### Task goal
For this exercise, repeat the whole listing below exactly. Leave the pictures out.

### Provided material

- - -

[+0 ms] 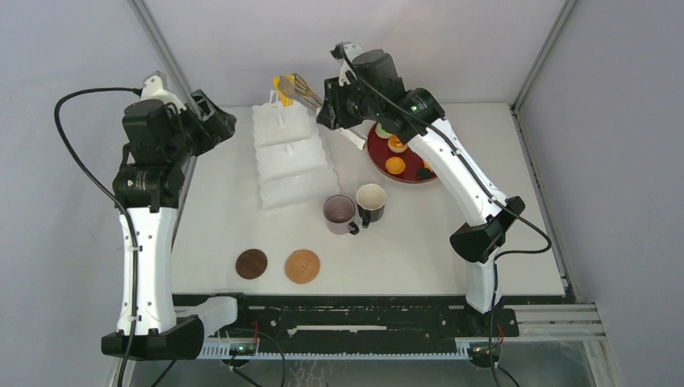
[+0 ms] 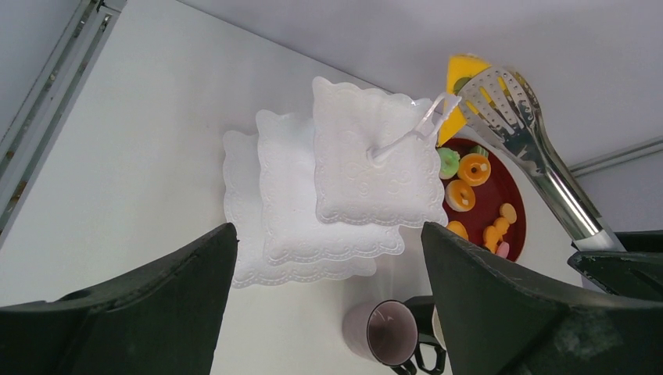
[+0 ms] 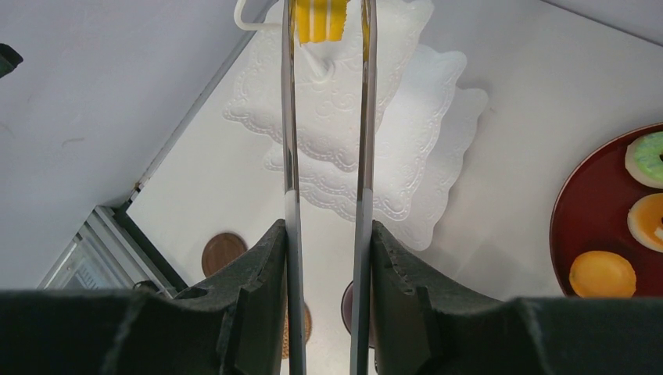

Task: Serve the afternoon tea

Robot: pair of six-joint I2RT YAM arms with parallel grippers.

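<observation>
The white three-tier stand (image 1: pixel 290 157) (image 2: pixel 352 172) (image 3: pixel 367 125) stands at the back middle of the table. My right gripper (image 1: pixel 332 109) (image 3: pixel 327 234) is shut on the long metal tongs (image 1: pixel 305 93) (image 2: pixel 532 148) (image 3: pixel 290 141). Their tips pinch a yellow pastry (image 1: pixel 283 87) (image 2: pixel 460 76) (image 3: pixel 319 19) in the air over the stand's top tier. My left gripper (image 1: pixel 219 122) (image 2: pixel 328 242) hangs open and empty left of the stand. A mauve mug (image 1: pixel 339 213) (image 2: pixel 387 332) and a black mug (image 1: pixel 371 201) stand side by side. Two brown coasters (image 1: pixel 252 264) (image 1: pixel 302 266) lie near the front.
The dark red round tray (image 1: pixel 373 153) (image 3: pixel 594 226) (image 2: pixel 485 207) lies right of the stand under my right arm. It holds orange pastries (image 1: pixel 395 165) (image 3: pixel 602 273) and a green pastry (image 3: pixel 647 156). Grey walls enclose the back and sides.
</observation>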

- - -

### Answer to this exercise
[+0 ms] 
[+0 ms] 
[+0 ms] 

Task: Serve the afternoon tea

Robot: pair of six-joint I2RT YAM arms with parallel grippers.

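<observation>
The white three-tier stand (image 1: pixel 290 157) (image 2: pixel 352 172) (image 3: pixel 367 125) stands at the back middle of the table. My right gripper (image 1: pixel 332 109) (image 3: pixel 327 234) is shut on the long metal tongs (image 1: pixel 305 93) (image 2: pixel 532 148) (image 3: pixel 290 141). Their tips pinch a yellow pastry (image 1: pixel 283 87) (image 2: pixel 460 76) (image 3: pixel 319 19) in the air over the stand's top tier. My left gripper (image 1: pixel 219 122) (image 2: pixel 328 242) hangs open and empty left of the stand. A mauve mug (image 1: pixel 339 213) (image 2: pixel 387 332) and a black mug (image 1: pixel 371 201) stand side by side. Two brown coasters (image 1: pixel 252 264) (image 1: pixel 302 266) lie near the front.
The dark red round tray (image 1: pixel 373 153) (image 3: pixel 594 226) (image 2: pixel 485 207) lies right of the stand under my right arm. It holds orange pastries (image 1: pixel 395 165) (image 3: pixel 602 273) and a green pastry (image 3: pixel 647 156). Grey walls enclose the back and sides.
</observation>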

That finishes the exercise, with nothing more to add.